(What to produce):
Of the material below, the lines to be retyped are those from the line containing "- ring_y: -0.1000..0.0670" through the line containing "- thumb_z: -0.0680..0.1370", inclusive; reproduce them exactly.

Information provided section start

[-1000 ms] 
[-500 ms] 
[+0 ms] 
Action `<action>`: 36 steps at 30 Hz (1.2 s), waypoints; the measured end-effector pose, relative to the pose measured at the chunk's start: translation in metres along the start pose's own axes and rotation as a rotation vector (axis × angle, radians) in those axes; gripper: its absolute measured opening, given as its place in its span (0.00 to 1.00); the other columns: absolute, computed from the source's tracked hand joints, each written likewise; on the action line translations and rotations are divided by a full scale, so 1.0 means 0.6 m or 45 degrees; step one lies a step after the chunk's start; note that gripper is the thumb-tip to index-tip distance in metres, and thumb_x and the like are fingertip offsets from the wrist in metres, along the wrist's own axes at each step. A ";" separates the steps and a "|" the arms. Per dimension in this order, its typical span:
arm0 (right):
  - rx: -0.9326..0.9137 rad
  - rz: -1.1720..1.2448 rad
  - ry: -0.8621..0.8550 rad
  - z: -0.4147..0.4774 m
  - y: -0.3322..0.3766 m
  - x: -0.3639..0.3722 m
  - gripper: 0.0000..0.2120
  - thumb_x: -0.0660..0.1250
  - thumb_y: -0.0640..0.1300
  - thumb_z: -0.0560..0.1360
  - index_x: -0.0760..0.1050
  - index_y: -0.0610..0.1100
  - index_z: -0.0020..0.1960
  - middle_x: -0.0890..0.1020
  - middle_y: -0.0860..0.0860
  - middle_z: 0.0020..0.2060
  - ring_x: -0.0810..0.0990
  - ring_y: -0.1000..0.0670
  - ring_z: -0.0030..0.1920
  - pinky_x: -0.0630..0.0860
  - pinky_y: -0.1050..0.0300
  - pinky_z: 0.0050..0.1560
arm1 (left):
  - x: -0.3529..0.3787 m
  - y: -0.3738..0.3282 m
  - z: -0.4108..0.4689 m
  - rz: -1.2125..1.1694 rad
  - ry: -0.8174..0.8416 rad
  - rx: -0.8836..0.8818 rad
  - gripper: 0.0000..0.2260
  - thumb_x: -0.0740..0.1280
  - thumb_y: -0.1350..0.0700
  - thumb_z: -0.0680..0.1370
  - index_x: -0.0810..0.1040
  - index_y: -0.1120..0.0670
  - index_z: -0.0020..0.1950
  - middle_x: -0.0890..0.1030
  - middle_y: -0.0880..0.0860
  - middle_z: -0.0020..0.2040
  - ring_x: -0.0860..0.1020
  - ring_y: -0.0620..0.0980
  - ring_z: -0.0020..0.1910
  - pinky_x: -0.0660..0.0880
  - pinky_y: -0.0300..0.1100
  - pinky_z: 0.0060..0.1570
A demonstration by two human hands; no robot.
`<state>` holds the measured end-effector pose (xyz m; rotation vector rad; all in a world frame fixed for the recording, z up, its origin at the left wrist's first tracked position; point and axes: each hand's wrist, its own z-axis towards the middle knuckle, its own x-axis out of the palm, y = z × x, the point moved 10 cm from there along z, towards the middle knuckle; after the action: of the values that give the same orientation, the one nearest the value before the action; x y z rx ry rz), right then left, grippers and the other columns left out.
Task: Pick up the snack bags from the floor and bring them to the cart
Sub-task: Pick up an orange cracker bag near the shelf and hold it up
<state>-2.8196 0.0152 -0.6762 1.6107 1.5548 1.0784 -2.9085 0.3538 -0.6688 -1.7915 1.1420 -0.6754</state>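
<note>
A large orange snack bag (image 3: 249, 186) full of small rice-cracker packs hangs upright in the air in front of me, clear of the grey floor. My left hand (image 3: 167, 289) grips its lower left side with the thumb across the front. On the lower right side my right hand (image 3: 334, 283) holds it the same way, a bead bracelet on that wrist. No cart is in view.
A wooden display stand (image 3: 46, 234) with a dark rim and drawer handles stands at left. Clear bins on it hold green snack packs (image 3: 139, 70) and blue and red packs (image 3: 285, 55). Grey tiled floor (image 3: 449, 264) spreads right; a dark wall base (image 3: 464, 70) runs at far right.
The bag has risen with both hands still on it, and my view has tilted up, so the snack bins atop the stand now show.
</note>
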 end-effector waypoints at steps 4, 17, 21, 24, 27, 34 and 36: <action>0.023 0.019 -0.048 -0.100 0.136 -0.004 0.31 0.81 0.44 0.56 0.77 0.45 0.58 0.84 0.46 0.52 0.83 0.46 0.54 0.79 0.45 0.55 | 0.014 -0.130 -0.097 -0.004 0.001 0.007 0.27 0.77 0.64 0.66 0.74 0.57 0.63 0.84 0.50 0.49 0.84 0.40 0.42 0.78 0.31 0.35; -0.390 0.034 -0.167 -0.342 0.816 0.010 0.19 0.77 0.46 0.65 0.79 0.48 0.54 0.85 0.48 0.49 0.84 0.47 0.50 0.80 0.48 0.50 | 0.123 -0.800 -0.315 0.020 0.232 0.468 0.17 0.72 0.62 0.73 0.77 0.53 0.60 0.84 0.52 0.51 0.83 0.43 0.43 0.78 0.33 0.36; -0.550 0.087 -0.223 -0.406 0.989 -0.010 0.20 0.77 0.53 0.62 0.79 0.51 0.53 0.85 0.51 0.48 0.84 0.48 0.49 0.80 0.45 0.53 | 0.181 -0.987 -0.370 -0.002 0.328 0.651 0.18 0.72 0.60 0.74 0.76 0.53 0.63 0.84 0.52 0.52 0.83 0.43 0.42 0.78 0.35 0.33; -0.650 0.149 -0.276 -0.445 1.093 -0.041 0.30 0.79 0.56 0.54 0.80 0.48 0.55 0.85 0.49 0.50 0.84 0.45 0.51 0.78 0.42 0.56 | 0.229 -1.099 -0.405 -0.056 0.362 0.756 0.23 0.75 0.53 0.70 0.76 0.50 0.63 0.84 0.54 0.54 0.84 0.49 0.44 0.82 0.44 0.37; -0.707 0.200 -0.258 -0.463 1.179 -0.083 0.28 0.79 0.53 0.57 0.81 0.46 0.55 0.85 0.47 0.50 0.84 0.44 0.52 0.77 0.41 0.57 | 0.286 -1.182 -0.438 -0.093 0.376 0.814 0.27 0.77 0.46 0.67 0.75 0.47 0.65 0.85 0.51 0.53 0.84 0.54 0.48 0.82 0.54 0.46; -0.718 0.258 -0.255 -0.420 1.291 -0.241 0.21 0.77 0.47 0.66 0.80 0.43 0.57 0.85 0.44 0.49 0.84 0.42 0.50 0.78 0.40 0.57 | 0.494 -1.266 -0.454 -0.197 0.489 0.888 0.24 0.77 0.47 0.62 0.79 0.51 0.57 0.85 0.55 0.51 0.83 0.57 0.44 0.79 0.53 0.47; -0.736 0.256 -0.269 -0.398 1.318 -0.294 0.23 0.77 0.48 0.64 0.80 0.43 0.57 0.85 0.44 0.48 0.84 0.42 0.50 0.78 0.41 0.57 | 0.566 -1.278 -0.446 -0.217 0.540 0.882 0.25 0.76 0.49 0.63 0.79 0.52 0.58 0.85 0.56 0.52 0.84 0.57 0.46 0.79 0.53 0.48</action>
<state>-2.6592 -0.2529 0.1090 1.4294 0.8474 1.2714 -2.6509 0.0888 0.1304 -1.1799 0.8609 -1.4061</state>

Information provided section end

(Result):
  - ring_y: -0.1000..0.0670
  - ring_z: -0.0030..0.1920
  - pinky_x: -0.0630..0.0860
  - pinky_y: -0.1050..0.0300
  - pinky_z: 0.0050..0.1560
arm1 (left):
  - x: -0.3529..0.3787 m
  - y: -0.3738..0.3282 m
  - z: -0.4108..0.4689 m
  - rz: -1.2125..1.1694 rad
  - ry: -0.8174..0.8416 rad
  - rx: -0.8836..0.8818 rad
  - gripper: 0.0000..0.2260
  - thumb_x: -0.0740..0.1280
  - thumb_y: -0.1350..0.0700
  - thumb_z: -0.0680..0.1370

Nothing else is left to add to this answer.